Lara Cresser

Raising the bar part 8: Free access to patented inventions for regulatory approvals and research

Lara Cresser

14 May 2013


Upon passing into law on 15 April 2012, two important aspects of Intellectual Property Laws Amendment (Raising the Bar) Act 2012 [“the Act”] took effect immediately, despite the majority of reforms coming into force on 15 April 2013:

  • Regulatory use exception from patent infringement for non-pharmaceutical patents; and
  • Experimental use exemption from patent infringement.

Regulatory use exception

The Act amends the Patents Act 1990 by inserting section 119B which provides for an exemption to patent infringement which enables generic manufacturers to conduct the testing necessary for regulatory approvals prior to the expiry of the relevant patent term. The exception does not apply to pharmaceutical patents/products and applies only to work done for purposes connected with obtaining the regulatory approval required by law.

After the expiration of a patent term, anyone is able to market the previously patented technology in competition with the previous patent holder. The subsequent products are referred to as being ‘generic’. However, depending upon the nature of the product, the generic producer may have to require regulatory approval before their product can be marketed.

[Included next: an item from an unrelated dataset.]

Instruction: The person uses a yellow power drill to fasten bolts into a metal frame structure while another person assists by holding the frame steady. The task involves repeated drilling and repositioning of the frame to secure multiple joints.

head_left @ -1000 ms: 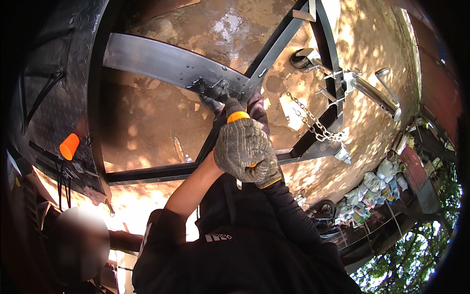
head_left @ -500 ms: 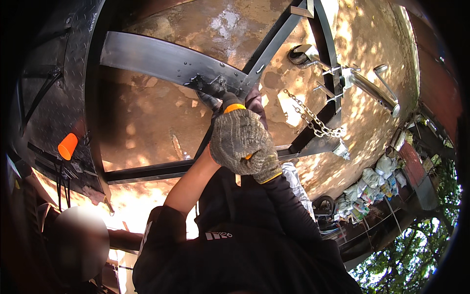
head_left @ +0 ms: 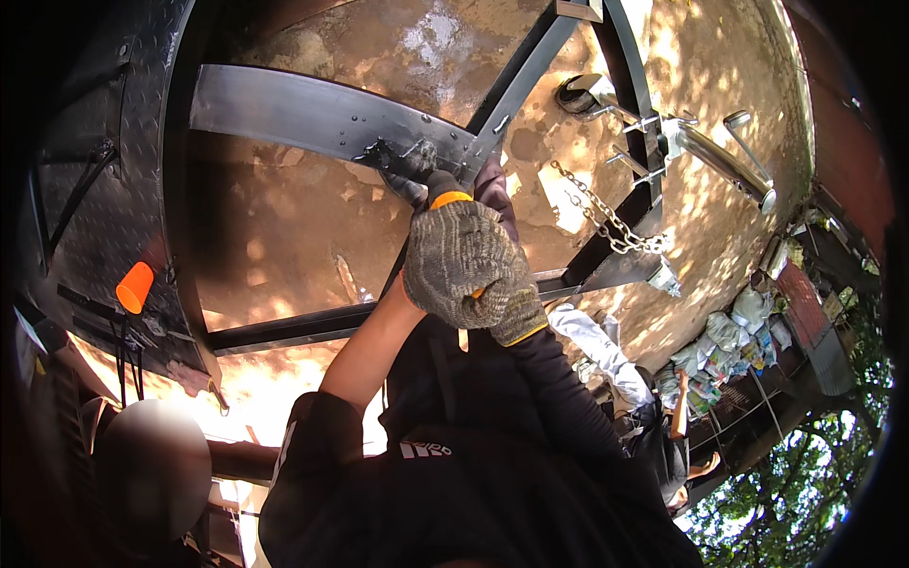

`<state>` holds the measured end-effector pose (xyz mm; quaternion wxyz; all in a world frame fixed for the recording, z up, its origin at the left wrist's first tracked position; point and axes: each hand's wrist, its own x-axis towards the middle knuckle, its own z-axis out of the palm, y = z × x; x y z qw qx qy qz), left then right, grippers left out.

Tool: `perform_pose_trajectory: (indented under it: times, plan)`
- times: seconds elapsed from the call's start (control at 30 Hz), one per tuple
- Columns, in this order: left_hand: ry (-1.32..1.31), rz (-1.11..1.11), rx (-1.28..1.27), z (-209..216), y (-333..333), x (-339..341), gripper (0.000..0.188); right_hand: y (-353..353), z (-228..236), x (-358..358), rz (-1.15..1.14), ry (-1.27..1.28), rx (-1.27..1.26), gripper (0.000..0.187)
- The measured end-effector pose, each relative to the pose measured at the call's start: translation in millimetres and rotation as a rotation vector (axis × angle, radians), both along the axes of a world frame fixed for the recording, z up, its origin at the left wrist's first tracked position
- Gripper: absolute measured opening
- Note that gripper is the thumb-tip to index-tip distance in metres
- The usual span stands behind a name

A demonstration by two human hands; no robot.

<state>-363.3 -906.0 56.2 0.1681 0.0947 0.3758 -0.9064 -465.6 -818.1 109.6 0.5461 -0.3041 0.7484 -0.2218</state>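
My left hand (head_left: 437,254) and my right hand (head_left: 500,295), both in grey knitted work gloves, are wrapped together round a tool (head_left: 449,197) with a dark head and an orange collar. The gloves hide most of its body. Its head reaches the black steel frame (head_left: 312,109), at the corner where the wide beam meets a slanting beam (head_left: 530,80). Glossy dark blotches and drops lie on the wide beam beside the tool's head. Whether the head touches the steel I cannot tell. Part of my boot (head_left: 402,187) shows beneath the beam.
A chain (head_left: 611,227) hangs at the frame's right, near a metal jack (head_left: 720,156) with a crank handle. An orange cup (head_left: 134,288) sits by the tread-plate panel (head_left: 80,199) at left. People are at lower left and lower right (head_left: 606,355); filled bags (head_left: 734,331) lie at right.
At lower right, a person in white trousers has come further into view. My hands and the tool stay at nearly the same spot on the frame; the view shifts slightly.
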Motion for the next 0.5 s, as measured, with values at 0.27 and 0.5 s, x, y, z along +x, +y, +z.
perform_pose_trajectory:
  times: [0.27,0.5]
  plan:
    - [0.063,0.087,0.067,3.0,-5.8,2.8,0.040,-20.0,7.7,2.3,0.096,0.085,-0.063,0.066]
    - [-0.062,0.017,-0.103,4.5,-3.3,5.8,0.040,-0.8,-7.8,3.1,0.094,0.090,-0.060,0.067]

Previously, the generic producer had to wait until the expiry of the relevant patent term before being able to take steps to obtain regulatory approval. Otherwise they risked infringing the patent. The effect of this was that the length of time in which a generic producer was prevented from marketing their product was extended beyond merely the patent period as they could not market their product until they obtained regulatory approval and were restrained from obtaining such approval until after the patent expired. This effectively gave the patent holder an extension of the patent term beyond that provided for in the Patent Act 1990.

This exception does not apply to pharmaceutical products/patents as they have already been exempted separately by the introduction in 1998 of section 119A in to the Patents Act 1990. The new exemption allows other forms of patentable products subject to pre-market regulatory approval to seek these approvals prior to the expiry of the patent term.

The exemption came into force on 16 April 2012 and is found in section 119B of the Patents Act 1990.

Experimental use exemption

The Act amends the Patents Act 1990 by the insertion of section 119C which exempts experiments on patented inventions from being subject to patent infringement. It extends to various kinds of research, a non-exhaustive list of which is included within the new section.

This exemption was introduced to limit the ability of patent rights to impinge on research and to allow researchers to focus on their research without the risk of patent infringement litigation. Previously, uncertainty about the extent of patent rights has been attributed to discouraging researchers from working in areas where they were at risk of patent infringement. The introduction of the experimental use exemption means that researchers no longer have to expend time and money in obtaining advice on patents within their chosen areas of research and removes inherent inefficiencies which detract from scientific inquiry and subsequent innovation.

The exemption came into effect on 16 April 2012 and is found in section 119C of the Patents Act 1990.